Os estrangeiros que pretendem se fixar de forma definitiva no Brasil podem, por conseguinte, tanto já virem de seu país de origem com o visto de permanente aposto em seu passaporte, como entrar no Brasil de forma regular (como turista, por exemplo) e aqui solicitar sua permanência definitiva no país. Tal interpretação extrai-se dos artigos 1º, parágrafo único, e 8º da RN 36/99 do CNIG transcritos a seguir:

“Art 1º — O Ministério das Relações Exteriores poderá conceder visto temporário ou permanente, a título de reunião familiar, aos dependentes legais de cidadão brasileiro ou de estrangeiro residente temporário ou permanente no País, maior de 21 anos.

Parágrafo único. As solicitações de visto de que trata esta Resolução Normativa serão apresentadas às Missões diplomáticas, Repartições consulares de carreira ou Vice — consulados com jurisdição sobre o local de residência do interessado.

“Art 8º — O Ministério da Justiça poderá conceder a permanência definitiva de que trata esta Resolução Normativa, quando o estrangeiro se encontrar legalmente no país.”

Da análise do artigo 8º supracitado, nota-se que o Ministério da Justiça somente poderá conceder a permanência definitiva (por filho brasileiro, cônjuge brasileiro ou por reunião familiar) ao estrangeiro que se encontrar legalmente no Brasil. Tal exigência decorre, também, da interpretação teleológica do artigo 38 da Lei 6.815/80:

Artº 38: “É vedada a legalização da estada de clandestino e de irregular, e a transformação em permanente dos vistos de trânsito, de turista, temporário (artigo 13, itens I a IV e VI) e de cortesia.”

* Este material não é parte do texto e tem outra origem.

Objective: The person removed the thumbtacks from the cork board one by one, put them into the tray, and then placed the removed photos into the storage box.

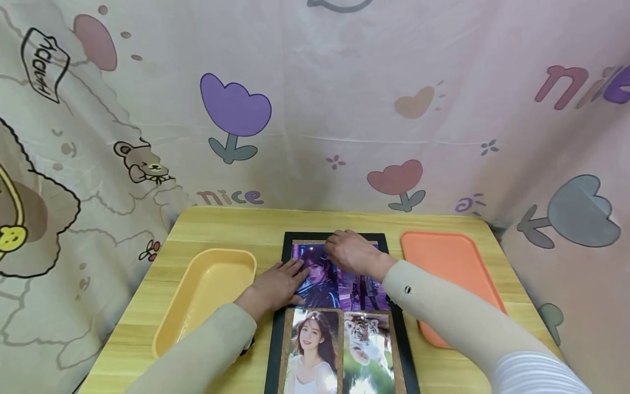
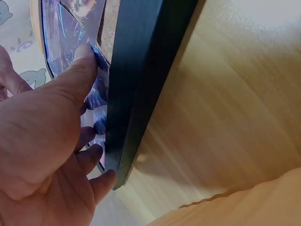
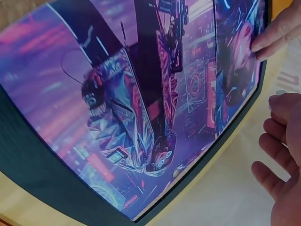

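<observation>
In the head view, a cork pinboard with a black frame (image 1: 273, 350) lies on the table. Two purple neon-style photos, the left photo (image 1: 317, 287) and the right photo (image 1: 363, 290), fill its upper half. Below them are a portrait photo (image 1: 311, 358) and a tiger photo (image 1: 366, 355). My left hand (image 1: 279, 283) rests with spread fingers on the left purple photo's edge. At the board's top, between the purple photos, my right hand (image 1: 353, 251) has its fingers bent. Whether those fingertips pinch anything is hidden. The right wrist view shows its curled fingers (image 3: 275, 148) by the frame's edge.
A yellow tray (image 1: 216, 273) stands left of the board, partly behind my left forearm. To the right lies an orange tray (image 1: 443, 249), crossed by my right sleeve. A patterned curtain (image 1: 315, 109) hangs behind the wooden table (image 1: 206, 221).
</observation>
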A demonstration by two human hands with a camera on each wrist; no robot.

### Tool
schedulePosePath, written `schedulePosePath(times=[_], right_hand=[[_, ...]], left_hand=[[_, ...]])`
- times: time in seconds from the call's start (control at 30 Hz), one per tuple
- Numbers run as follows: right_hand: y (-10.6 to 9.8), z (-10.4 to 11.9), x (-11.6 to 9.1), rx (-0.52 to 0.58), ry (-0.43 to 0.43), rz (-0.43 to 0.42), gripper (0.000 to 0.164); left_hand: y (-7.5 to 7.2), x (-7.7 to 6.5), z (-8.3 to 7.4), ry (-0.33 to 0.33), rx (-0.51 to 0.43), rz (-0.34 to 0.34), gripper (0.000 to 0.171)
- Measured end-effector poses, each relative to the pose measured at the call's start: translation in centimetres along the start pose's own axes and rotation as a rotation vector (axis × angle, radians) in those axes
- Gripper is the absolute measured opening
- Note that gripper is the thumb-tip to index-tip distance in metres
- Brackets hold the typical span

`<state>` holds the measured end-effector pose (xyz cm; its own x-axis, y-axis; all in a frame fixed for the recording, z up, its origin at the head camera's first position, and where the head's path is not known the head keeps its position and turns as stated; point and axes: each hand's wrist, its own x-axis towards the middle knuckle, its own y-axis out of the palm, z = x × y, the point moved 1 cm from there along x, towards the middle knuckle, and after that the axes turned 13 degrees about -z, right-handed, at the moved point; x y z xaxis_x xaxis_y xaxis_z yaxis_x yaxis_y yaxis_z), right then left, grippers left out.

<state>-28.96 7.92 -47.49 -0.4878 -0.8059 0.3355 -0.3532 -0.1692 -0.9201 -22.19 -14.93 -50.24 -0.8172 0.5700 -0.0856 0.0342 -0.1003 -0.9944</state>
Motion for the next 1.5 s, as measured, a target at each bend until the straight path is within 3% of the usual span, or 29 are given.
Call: schedulePosePath(times=[0.3, 0.57, 0.8, 1.2, 1.5], right_hand=[[0.5, -0.8, 1.6, -0.013, -0.055, 0.055, 0.025], [1.7, -1.3, 3.0, -0.035, -0.195, 0.068, 0.020], [3.0, -1.4, 3.9, -0.074, -0.309, 0.096, 0.025], [3.9, -1.1, 4.4, -0.015, -0.295, 0.005, 0.016], [4.2, -0.7, 4.9, -0.046, -0.297, 0.102, 0.026]], left_hand=[[-0.2, -0.2, 0.1, -0.025, -0.061, -0.002, 0.081], [-0.1, -0.4, 0.0, -0.010, -0.081, 0.011, 0.078], [-0.5, -0.6, -0.6, -0.008, -0.098, 0.024, 0.078], [-0.7, -0.8, -0.6, -0.012, -0.053, 0.041, 0.083], [-0.7, -1.0, -0.6, 0.027, -0.068, 0.058, 0.084]])
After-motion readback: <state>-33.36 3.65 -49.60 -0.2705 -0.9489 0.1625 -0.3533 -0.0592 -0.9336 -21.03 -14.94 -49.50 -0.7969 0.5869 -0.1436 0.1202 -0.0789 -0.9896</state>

Conforme referido dispositivo legal, denota-se que, fora as leis de anistia (a partir das quais se busca, justamente, regularizar os estrangeiros irregulares no Brasil) ou de outras normas específicas (como no caso do Acordo de Residentes no Mercosul — regulamentado pelo Decreto 6.975/09 — que, em seu artigo 3º, parágrafo 2º, franqueia o registro de temporário aos estrangeiros independente da condição migratória em que houverem ingressado no país, sendo, inclusive, isentos de multas), permanece em pleno vigor a exigência da prova da estada legal no país aos ádvenas que desejem obter sua permanência definitiva no Brasil.

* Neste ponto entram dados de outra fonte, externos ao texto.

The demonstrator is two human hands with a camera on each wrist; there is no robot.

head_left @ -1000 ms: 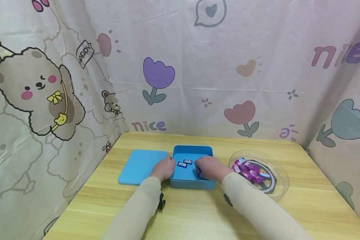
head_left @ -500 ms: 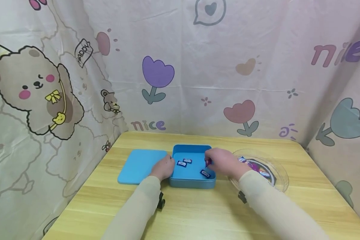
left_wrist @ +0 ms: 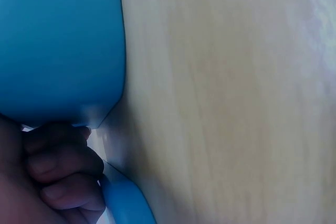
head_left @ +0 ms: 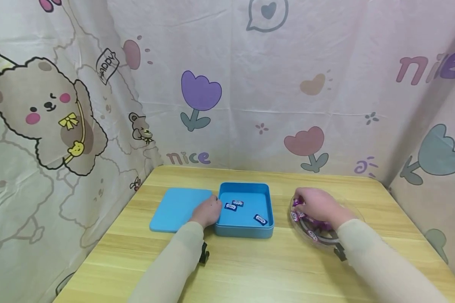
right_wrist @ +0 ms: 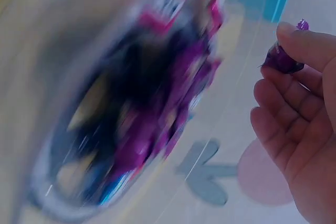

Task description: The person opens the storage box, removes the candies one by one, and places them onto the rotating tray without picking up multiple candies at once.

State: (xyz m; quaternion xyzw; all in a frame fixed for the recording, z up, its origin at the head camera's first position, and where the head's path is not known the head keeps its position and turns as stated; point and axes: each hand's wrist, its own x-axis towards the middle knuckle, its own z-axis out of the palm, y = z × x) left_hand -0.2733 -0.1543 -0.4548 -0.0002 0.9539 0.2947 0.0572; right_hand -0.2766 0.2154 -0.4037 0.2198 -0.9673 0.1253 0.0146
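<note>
My left hand (head_left: 208,211) holds the left side of an open blue box (head_left: 243,232), its curled fingers (left_wrist: 68,161) up against the outer wall in the left wrist view. Inside the box lie three small wrapped candies, one (head_left: 260,219) near the front right and two, such as this candy (head_left: 230,206), further left. My right hand (head_left: 320,207) is over a round clear dish (head_left: 302,236) to the right of the box. Between thumb and fingers it pinches a purple wrapped candy (right_wrist: 283,60). Several more purple candies (right_wrist: 142,135) lie in the dish, blurred in the right wrist view.
The flat blue lid (head_left: 178,208) lies to the left of the box, close to the left hand. All of it stands on a wooden table (head_left: 250,269). A printed curtain (head_left: 246,84) hangs behind the table and along its sides.
My right hand has moved from the box to the right, over the dish. The candy at the box's front right has come into view. My left hand stays at the box.
</note>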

Ocorre, todavia, que a realidade fática nem sempre se amolda às previsões legais. É muito comum o caso em que o estrangeiro encontra-se de forma irregular no Brasil (seja por haver ingressado no território nacional como clandestino ou, ainda, tendo ingressado como turista, haver ultrapassado sua estada legal no país) e apresenta-se à Polícia Federal para protocolar seu pedido de permanência definitiva. Nesse caso, como conciliar a exigência da estada legal no país com o as previsões de nosso ordenamento jurídico que amparam os estrangeiros? Para tal análise, prudente se faz a separação da questão da permanência com base em filho ou cônjuge brasileiro e a permanência com base em reunião família.

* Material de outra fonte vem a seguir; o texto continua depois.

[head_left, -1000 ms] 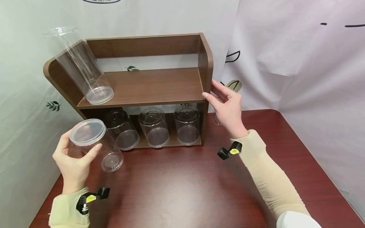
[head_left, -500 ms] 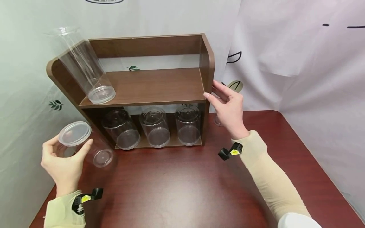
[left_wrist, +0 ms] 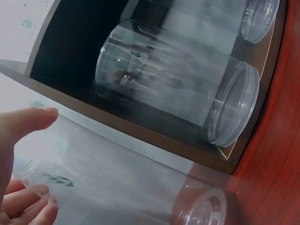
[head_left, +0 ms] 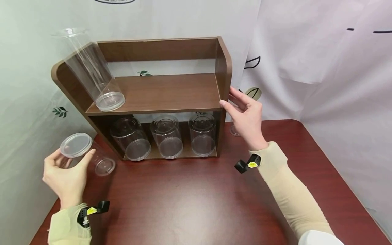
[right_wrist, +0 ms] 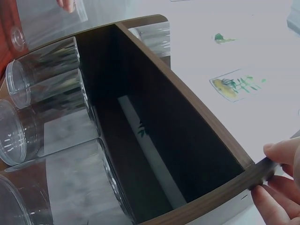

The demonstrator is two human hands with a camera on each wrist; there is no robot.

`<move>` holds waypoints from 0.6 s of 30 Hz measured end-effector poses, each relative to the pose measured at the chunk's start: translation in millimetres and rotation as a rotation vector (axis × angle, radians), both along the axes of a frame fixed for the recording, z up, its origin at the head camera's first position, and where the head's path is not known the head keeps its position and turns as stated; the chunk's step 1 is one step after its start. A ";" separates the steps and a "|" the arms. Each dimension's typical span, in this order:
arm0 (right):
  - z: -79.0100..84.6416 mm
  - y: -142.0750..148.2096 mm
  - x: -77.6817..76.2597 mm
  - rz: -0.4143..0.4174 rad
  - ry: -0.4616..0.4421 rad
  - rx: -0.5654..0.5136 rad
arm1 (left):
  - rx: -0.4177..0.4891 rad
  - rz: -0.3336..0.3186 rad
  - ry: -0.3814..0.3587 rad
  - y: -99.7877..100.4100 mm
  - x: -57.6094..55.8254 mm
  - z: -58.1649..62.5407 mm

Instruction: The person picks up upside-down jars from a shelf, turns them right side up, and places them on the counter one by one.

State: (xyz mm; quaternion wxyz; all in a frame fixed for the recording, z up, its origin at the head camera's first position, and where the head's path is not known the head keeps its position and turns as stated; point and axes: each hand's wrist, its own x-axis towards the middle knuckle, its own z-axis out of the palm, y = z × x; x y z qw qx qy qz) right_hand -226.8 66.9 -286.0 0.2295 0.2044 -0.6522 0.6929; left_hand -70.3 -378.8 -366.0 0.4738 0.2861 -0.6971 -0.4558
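My left hand point(head_left: 65, 180) holds a clear plastic jar point(head_left: 98, 158) near its whitish lid point(head_left: 76, 145). This jar leans left of the brown wooden shelf unit point(head_left: 171, 90); whether its base touches the table cannot be told. In the left wrist view the thumb and fingers lie around the jar's lidded end point(left_wrist: 30, 154). At the other side my right hand point(head_left: 247, 117) grips the front edge of the unit's right side panel, thumb in front, fingers outside. Three clear jars stand along the lower tier, the left one point(head_left: 131, 139) nearest the held jar.
A tall clear cylinder point(head_left: 92, 68) stands at the left end of the upper tier. Behind my right hand shows the base of another clear container point(head_left: 234, 130). The reddish-brown table point(head_left: 190, 197) extends in front, and a printed white curtain point(head_left: 284, 54) hangs behind.
My left hand has carried the jar leftward, away from the lower tier's jars to beside the unit's left panel. My right hand keeps its grip on the right panel.
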 end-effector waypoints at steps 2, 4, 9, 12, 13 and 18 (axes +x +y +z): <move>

Conforme consta no artigo 8º da RN 36/99 do CNIG, a estada legal do estrangeiro no país é condição para que o Ministério da Justiça conceda a permanência definitiva no Brasil ao mesmo. Nota-se, contudo, que, em homenagem ao direito de petição constitucionalmente previsto no artigo 5.º, XXXIV, “a”, da CF, ainda que o estrangeiro encontre-se de forma irregular no país, ser-lhe-á permitido “protocolar” o seu pedido de permanência definitiva no país, bem como receber do órgão administrativo resposta quanto ao deferimento ou indeferimento de seu pedido.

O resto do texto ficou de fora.